First, insert the following line in the error recovery code at line 404 of ``scanner.c``.
.. code-block:: c
*(PUINT32*)0x123 = 0x1234;
Then, configure S2E so that it produces crash dumps that can be opened with WinDbg.
S2E does not generate them by default because they can be very large, and depending on how many states crash,
fill up the disk very quickly (a crash dump is as large as the guest physical memory when uncompressed).
To enable crash dumps, open ``s2e-config.lua`` and locate the following section:
.. code-block:: lua
pluginsConfig.WindowsCrashMonitor = {
terminateOnCrash = true,
-- Make this true if you want crashes.
-- Note that crashes may be very large (100s of MBs)

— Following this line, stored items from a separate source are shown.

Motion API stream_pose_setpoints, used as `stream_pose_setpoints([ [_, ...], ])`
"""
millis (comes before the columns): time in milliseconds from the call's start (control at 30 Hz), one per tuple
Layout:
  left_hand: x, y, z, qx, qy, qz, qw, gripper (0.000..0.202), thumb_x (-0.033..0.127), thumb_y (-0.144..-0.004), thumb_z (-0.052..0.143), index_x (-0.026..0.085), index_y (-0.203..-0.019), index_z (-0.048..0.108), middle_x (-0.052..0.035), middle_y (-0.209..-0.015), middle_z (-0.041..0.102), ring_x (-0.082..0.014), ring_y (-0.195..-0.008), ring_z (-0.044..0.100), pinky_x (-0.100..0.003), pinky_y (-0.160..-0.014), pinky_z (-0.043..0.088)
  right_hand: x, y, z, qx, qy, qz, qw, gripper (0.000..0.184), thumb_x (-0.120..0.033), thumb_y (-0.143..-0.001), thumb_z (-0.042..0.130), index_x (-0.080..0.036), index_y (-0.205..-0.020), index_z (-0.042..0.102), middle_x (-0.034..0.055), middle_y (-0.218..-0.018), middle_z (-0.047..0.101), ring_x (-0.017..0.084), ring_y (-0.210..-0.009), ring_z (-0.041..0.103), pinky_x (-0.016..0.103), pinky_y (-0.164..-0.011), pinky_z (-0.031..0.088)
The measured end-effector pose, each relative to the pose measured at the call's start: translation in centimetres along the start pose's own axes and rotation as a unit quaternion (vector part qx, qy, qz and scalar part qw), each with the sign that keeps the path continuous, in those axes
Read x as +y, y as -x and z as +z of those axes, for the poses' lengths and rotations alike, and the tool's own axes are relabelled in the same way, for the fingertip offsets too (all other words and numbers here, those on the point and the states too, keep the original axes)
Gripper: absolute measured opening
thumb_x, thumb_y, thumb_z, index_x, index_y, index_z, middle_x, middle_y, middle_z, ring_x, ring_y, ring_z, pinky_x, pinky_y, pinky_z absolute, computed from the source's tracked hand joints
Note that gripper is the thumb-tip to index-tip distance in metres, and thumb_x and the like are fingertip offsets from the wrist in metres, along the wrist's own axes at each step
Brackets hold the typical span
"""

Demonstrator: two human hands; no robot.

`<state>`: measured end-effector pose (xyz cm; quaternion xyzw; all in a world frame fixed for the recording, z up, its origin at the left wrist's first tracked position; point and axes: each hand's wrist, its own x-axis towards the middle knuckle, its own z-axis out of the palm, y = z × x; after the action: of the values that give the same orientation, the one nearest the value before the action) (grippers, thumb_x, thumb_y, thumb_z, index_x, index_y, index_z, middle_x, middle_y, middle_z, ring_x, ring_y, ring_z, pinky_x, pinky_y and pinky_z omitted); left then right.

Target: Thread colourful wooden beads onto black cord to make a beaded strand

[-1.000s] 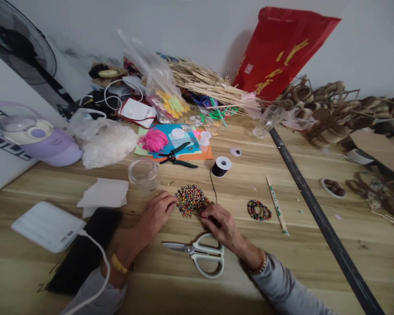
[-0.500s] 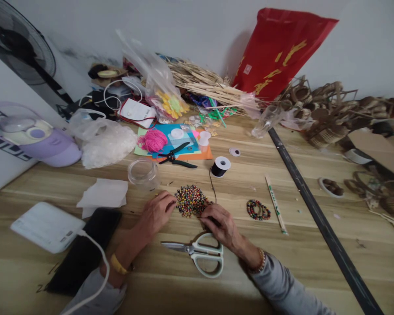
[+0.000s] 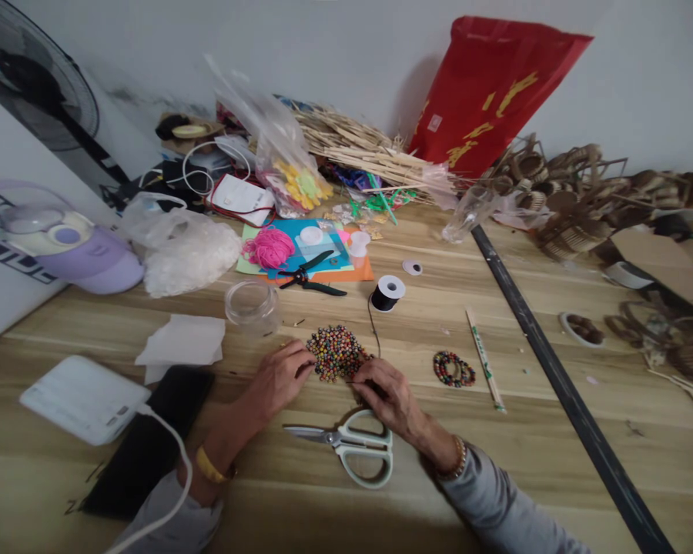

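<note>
Two hands at a heap of colourful beads (image 3: 336,350) on the worktop (image 3: 266,500).
The right hand (image 3: 390,392) pinches a dark cord (image 3: 376,329) at the heap's near right edge; the left hand (image 3: 282,375) has its fingertips together at the left edge, whether around a bead I cannot tell. Scissors (image 3: 336,439) lie just in front, the cord's spool (image 3: 389,295) behind, a clear jar (image 3: 252,306) behind the left hand, and a beaded coil (image 3: 467,377) off to the right.

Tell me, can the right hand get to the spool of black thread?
Probably yes. The spool stands a little beyond the right hand, and only its own trailing thread seems to lie between them.
</note>
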<state>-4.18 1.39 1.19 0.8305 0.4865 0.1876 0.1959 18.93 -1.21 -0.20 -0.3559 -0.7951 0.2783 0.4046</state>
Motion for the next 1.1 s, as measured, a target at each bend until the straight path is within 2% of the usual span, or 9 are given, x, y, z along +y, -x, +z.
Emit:
stream_pose_setpoints([
  [567,0.2,-0.1,0.3,-0.011,-0.018,-0.003,1.000,0.012,0.011,-0.084,0.053,0.014,-0.081,0.065,-0.0058,-0.083,0.061,-0.0187,-0.082,0.059,-0.031,-0.077,0.048,-0.1,0.0,0.0,0.000,0.004,0.010,1.000,0.008,-0.019,-0.090,0.051,-0.018,-0.085,0.058,0.0055,-0.077,0.060,0.017,-0.074,0.055,0.028,-0.067,0.047],
  [733,0.3,0.0,0.3,0.022,-0.008,0.004,1.000,0.012,0.011,-0.082,0.055,0.016,-0.077,0.065,-0.0043,-0.081,0.061,-0.0172,-0.080,0.059,-0.029,-0.076,0.048,-0.2,-0.1,-0.1,-0.003,0.010,0.003,1.000,0.010,-0.020,-0.091,0.050,-0.019,-0.085,0.058,0.0055,-0.077,0.060,0.017,-0.073,0.055,0.029,-0.067,0.047],
  [933,1.0,-0.2,0.3,0.093,0.105,-0.016,0.990,0.008,0.010,-0.076,0.058,0.015,-0.073,0.064,-0.0030,-0.070,0.062,-0.0142,-0.068,0.058,-0.024,-0.065,0.048,0.0,0.1,0.0,-0.004,0.007,0.007,1.000,0.009,-0.019,-0.090,0.050,-0.019,-0.086,0.058,0.0058,-0.078,0.061,0.017,-0.074,0.056,0.029,-0.068,0.047],
  [1000,1.3,-0.2,0.4,0.090,0.165,-0.035,0.982,0.007,0.011,-0.074,0.059,0.015,-0.071,0.064,-0.0022,-0.067,0.064,-0.0126,-0.062,0.058,-0.022,-0.061,0.048,0.1,0.1,0.0,-0.004,0.008,0.008,1.000,0.009,-0.019,-0.090,0.050,-0.019,-0.086,0.058,0.0058,-0.078,0.061,0.017,-0.074,0.056,0.029,-0.068,0.047],
  [1100,1.8,-0.2,0.7,0.042,0.248,-0.072,0.965,0.006,0.012,-0.072,0.060,0.013,-0.071,0.066,-0.0028,-0.067,0.068,-0.0125,-0.061,0.061,-0.020,-0.060,0.049,0.0,0.1,0.0,-0.006,0.007,0.010,1.000,0.008,-0.017,-0.090,0.051,-0.018,-0.085,0.058,0.0055,-0.077,0.060,0.017,-0.074,0.055,0.029,-0.068,0.047],
])
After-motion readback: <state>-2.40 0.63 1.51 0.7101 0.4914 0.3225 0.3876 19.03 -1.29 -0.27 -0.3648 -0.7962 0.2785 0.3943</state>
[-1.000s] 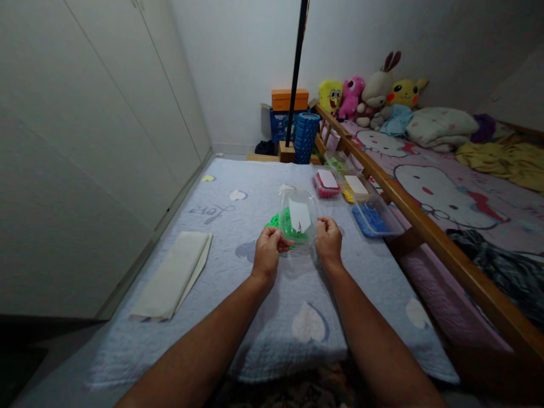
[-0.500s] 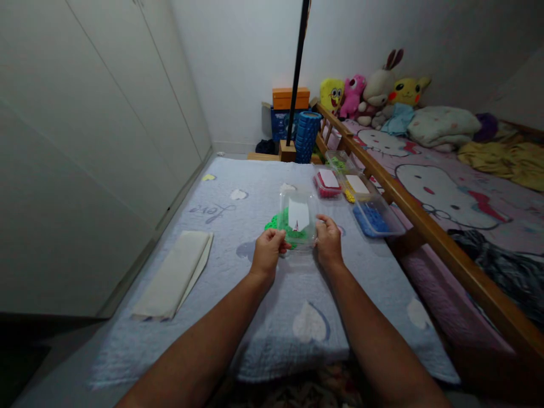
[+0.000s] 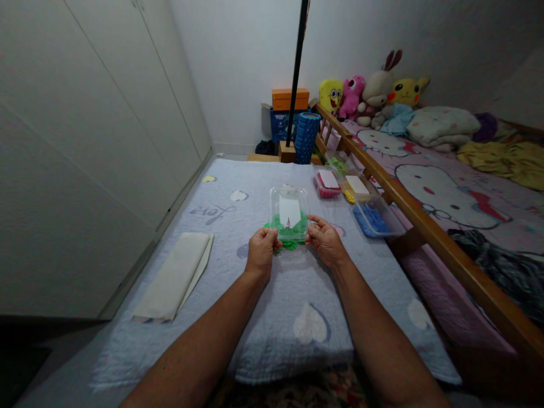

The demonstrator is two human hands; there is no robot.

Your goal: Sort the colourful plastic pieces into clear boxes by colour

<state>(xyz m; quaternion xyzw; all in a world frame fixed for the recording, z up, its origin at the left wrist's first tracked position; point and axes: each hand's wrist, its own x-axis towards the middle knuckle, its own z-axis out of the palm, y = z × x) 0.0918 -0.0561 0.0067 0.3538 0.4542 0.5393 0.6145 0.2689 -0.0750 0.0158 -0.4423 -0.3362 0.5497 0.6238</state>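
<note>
Between my two hands is a clear plastic container with a white label showing in it. My left hand pinches its near left corner, and my right hand grips the near right corner. Small green pieces lie on the cloth under and behind the container and show through the plastic. Whether any of them are inside it, I cannot tell. The container looks tilted, with its broad face toward me.
A heart-patterned cloth covers the table. Folded cream paper or cloth lies at left. To the right stand boxes of red pieces, yellow pieces, blue pieces and light green pieces, beside a wooden bed rail.
The clear container has shifted slightly left, with both hands still on it. My right hand has moved left with it and turned a little. The boxes at right stay in place.
</note>
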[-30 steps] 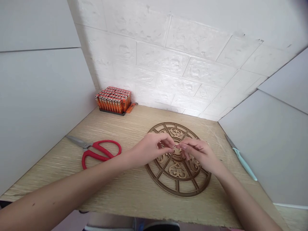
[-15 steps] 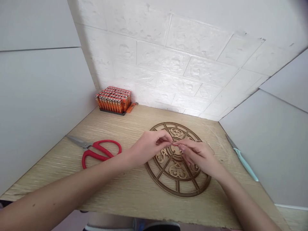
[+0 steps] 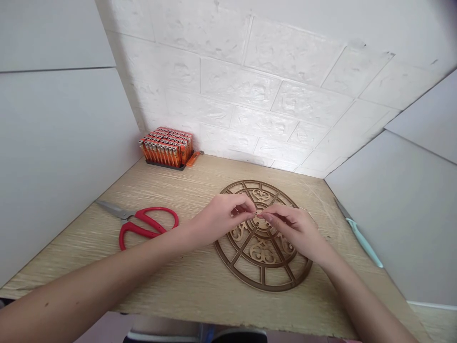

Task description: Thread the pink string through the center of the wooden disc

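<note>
A closer pinch

A thin piece (image 3: 259, 215) (identity unclear) sits above the openwork disc (image 3: 262, 253), toward the surface's (image 3: 200, 300) right edge. The right hand (image 3: 302, 233) pinches it; the left hand (image 3: 222, 216), fingertips parted a second ago, now pinches too, likely steadying it.

A round brown openwork panel (image 3: 263, 227) lies flat on a wood-grain table (image 3: 200, 183), its spokes fanning from a ringed centre to a dark outer band of open frames. Paler curled scrollwork fills sections of the inner ring, and small round holes dot the middle. Above the centre, a thin strand (image 3: 259, 214) is pinched between the fingertips of a left hand (image 3: 222, 215) and a right hand (image 3: 298, 231), its short visible stretch too fine to make out in detail.
</note>
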A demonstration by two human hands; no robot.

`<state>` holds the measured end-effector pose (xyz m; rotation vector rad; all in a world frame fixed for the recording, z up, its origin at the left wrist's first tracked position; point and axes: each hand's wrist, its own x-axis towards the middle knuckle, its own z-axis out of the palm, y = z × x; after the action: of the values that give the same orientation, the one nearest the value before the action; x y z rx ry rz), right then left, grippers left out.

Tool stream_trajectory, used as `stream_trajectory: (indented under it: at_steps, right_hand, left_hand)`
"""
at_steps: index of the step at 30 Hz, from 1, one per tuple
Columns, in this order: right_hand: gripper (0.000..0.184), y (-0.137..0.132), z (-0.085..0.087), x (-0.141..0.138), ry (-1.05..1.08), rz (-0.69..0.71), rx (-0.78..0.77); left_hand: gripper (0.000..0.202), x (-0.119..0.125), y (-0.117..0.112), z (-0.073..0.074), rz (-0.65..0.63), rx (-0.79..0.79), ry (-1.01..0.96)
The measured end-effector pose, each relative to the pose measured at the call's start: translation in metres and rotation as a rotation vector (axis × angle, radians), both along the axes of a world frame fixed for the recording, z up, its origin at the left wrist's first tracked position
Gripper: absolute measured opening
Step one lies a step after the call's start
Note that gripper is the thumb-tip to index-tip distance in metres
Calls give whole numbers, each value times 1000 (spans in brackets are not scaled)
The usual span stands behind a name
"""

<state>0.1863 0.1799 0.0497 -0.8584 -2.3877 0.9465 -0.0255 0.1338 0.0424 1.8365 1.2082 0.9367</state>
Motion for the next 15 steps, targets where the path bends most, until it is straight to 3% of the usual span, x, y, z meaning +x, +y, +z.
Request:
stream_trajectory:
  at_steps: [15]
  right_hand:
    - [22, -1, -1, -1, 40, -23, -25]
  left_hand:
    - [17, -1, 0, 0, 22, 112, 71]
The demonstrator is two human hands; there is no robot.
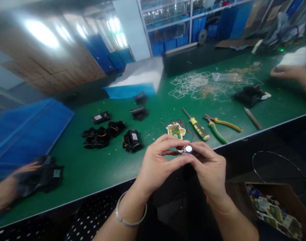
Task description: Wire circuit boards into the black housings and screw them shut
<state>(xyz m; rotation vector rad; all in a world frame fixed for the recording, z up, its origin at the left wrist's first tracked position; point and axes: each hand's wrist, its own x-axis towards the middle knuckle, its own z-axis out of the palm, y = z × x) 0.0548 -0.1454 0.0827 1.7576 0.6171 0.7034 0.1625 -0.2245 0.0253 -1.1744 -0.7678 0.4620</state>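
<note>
Close to the table's front edge, my left hand [158,160] and my right hand [210,167] meet fingertip to fingertip. Pinched between them is a small round piece [188,149] with a bright white face and a dark rim; its exact kind cannot be made out. Just beyond my fingers lies a small circuit board [176,130] in a white casing, with thin red and black wires. To the right of the board are a yellow-and-black screwdriver [198,128] and cutting pliers [219,127] with green and yellow handles.
Several black plastic units [132,140] lie on the green table [100,170] to the left. Beyond are a blue-and-white box [132,87] and tangled white wire frames [193,83]. Co-workers' hands [7,190] [290,73] show at both sides. A carton [290,197] of scraps stands lower right.
</note>
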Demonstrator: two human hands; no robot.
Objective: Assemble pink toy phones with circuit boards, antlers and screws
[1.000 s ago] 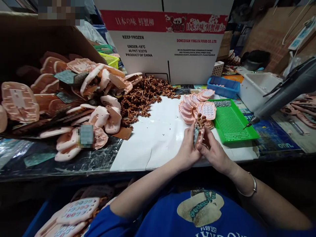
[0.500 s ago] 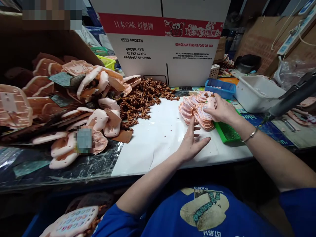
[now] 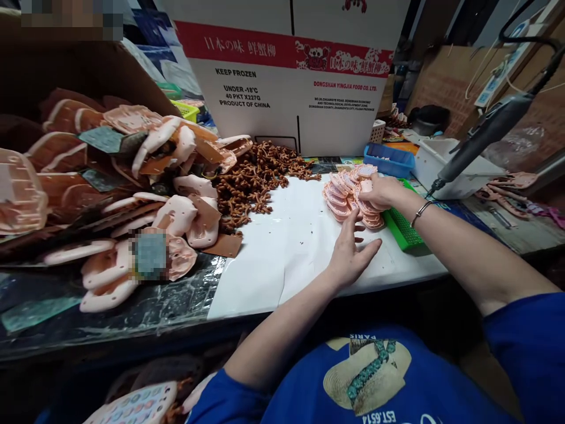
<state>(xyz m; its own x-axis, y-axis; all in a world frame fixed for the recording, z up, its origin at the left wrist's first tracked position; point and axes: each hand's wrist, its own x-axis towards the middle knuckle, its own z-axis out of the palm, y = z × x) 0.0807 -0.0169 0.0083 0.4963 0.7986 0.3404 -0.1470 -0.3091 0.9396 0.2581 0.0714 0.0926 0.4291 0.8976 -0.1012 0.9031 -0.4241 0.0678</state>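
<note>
A cluster of overlapping pink plastic shell pieces point(image 3: 339, 197) lies on the white work surface point(image 3: 291, 247). My right hand point(image 3: 383, 191) reaches over the cluster's right side, its fingers curled on a pink shell piece point(image 3: 366, 186); the fingertips are partly hidden. Just in front of the cluster, my left hand point(image 3: 351, 253) holds nothing. Its fingers are apart and its thumb points right. Under my right wrist stands a green basket point(image 3: 402, 232). An electric screwdriver point(image 3: 485, 138) hangs above my right forearm, tip downward.
Brown plastic parts point(image 3: 253, 182) are heaped left of centre. Many pink shells point(image 3: 172, 215) spill from a carton at the left. A large white carton point(image 3: 265, 126) stands behind. A blue tray point(image 3: 388, 159) and a white bin point(image 3: 435, 162) sit at the back right.
My right hand has lowered the pink shell piece onto the cluster. The screwdriver appears higher and further left. My left hand stays open, with little movement.
</note>
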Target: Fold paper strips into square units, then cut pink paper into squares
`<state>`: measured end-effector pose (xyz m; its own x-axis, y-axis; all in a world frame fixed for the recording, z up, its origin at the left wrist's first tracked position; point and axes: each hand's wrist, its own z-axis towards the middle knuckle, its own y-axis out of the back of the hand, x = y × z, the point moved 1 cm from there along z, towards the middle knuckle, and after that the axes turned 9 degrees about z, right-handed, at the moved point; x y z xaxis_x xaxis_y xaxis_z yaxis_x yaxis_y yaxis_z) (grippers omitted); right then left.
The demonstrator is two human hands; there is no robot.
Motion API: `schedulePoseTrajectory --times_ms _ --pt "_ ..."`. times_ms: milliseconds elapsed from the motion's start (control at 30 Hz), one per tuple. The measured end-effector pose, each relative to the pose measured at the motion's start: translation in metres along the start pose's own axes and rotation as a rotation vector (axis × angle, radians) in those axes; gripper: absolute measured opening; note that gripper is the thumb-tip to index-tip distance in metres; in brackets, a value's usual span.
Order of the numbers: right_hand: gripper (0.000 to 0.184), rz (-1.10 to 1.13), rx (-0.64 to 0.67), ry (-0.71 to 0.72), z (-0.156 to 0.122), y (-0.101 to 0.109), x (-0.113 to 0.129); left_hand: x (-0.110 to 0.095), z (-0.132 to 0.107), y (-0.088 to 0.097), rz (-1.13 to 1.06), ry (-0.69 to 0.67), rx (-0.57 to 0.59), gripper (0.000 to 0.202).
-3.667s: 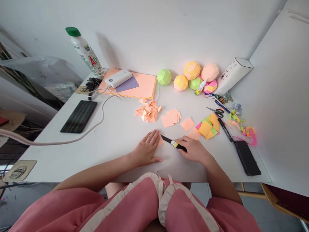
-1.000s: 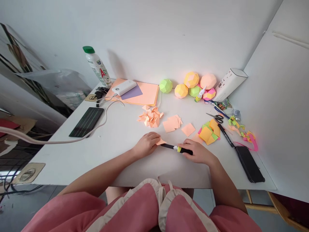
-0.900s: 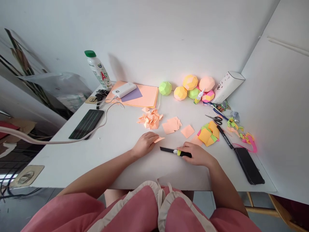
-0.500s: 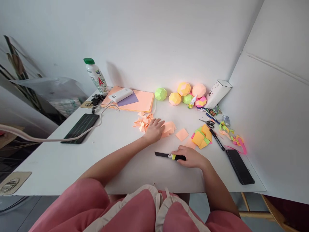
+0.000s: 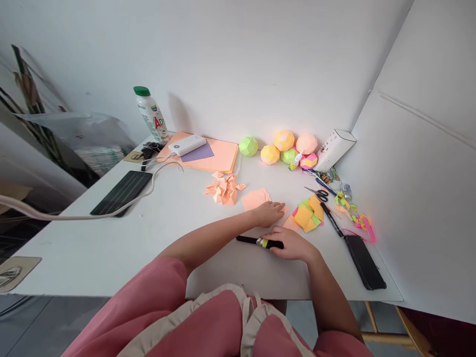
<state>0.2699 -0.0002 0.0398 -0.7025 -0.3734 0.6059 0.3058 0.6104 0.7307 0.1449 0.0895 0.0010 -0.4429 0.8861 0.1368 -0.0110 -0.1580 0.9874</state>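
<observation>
My left hand (image 5: pixel 269 213) lies with its fingers stretched out on a single square of peach paper, which it mostly covers. Beside it, partly behind the wrist, is a small pile of peach paper squares (image 5: pixel 255 198). My right hand (image 5: pixel 293 243) grips a black and yellow utility knife (image 5: pixel 266 243), held low over the table with its dark blade pointing left. Another peach paper piece (image 5: pixel 290 223) shows just above the right hand. Farther left sits a heap of folded peach paper pieces (image 5: pixel 224 190).
Orange, green and pink paper squares (image 5: pixel 307 215) lie right of my hands, near scissors (image 5: pixel 319 192), a black marker (image 5: pixel 332 219) and a phone (image 5: pixel 364 262). Several faceted paper balls (image 5: pixel 284 141) line the wall. A white cable (image 5: pixel 122 210) crosses the table's left side.
My left hand has moved right, from beside the folded heap to the single peach square, uncovering the pile of squares. My right hand stays on the knife, whose blade has tilted slightly.
</observation>
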Motion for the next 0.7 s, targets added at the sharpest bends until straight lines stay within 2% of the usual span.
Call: schedulePoseTrajectory --times_ms 200,300,467,700 --pt "0.048 0.010 -0.006 0.006 0.000 0.000 0.002 0.004 0.003 0.006 -0.006 0.007 0.005 0.021" --pt "0.047 -0.006 -0.001 0.007 0.001 0.000 0.002 0.005 0.002 0.008 -0.026 0.011 0.000 0.022" --pt "0.044 -0.034 -0.005 0.033 0.001 0.001 0.003 0.006 0.010 0.007 -0.059 0.050 0.003 0.036" --pt "0.045 -0.022 -0.008 0.024 0.000 0.001 0.003 -0.001 0.013 0.004 -0.042 0.095 -0.081 0.024"
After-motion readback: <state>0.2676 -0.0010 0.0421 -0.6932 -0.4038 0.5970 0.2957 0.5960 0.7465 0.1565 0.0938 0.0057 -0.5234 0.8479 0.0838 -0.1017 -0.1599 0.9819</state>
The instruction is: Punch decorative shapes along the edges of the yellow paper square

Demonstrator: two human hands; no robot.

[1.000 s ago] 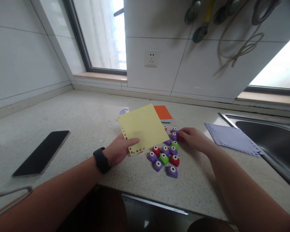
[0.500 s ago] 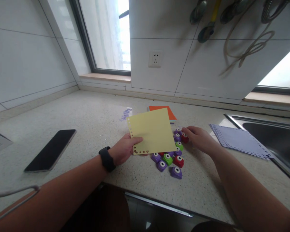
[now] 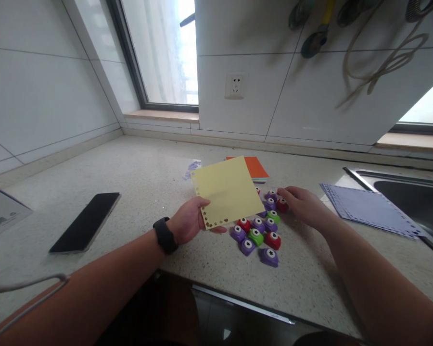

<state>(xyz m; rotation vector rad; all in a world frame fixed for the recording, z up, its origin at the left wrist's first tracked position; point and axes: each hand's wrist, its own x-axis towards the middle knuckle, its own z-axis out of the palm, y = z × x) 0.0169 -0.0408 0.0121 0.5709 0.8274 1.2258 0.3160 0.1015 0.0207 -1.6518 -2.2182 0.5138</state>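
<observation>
My left hand (image 3: pixel 193 220) grips a yellow sheet of paper (image 3: pixel 229 190) by its lower left corner, thumb on top and fingers beneath. Small star, heart and other cut-outs run along the sheet's left and lower edges. My right hand (image 3: pixel 305 204) is curled at the right side of a group of craft punches, its fingertips against a red craft punch (image 3: pixel 282 205); the thumb is partly hidden. Around it lie several purple, green and red punches, among them a green punch (image 3: pixel 255 237) and a purple punch (image 3: pixel 269 257). The sheet overhangs part of the group.
Behind the sheet lies a stack of coloured paper (image 3: pixel 257 167), orange on top. Punched lilac sheets (image 3: pixel 371 209) rest beside the sink (image 3: pixel 364 179) at right. A dark phone-like slab (image 3: pixel 84 223) and a white box (image 3: pixel 3 214) are at left. Purple paper scraps (image 3: pixel 193 168) lie farther back.
The yellow sheet has tilted and shifted left relative to the punches, uncovering more of them. More of my left fingers show under it. My right hand stays by the red punch. The view has shifted slightly.
</observation>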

generateCrashDump = false,
-- Limit number of crashes we generate
maxCrashDumps = 10,
-- Uncompressed dumps have the same size as guest memory (e.g., 2GB),
-- you almost always want to compress them.
compressDumps = true
}
Set ``generateCrashDump`` to true and rerun the analysis. When the analysis completes, locate the crash dump with the
following command, then copy it to your Windows environment, decompress it, and open it in WinDbg.
.. code-block:: console
(venv) user@linux:~/s2e/env/projects/scanner$ find s2e-last/ -name *dmp*
s2e-last/dump3.dmp.gz
.. image:: windbg.png
Understanding S2E Logs and Test Cases
=====================================
You may have noticed that S2E generated a lot of output in ``debug.txt`` files. In this section, we will explain
the general structure of these logs and focus on the aspects relevant to fault injection.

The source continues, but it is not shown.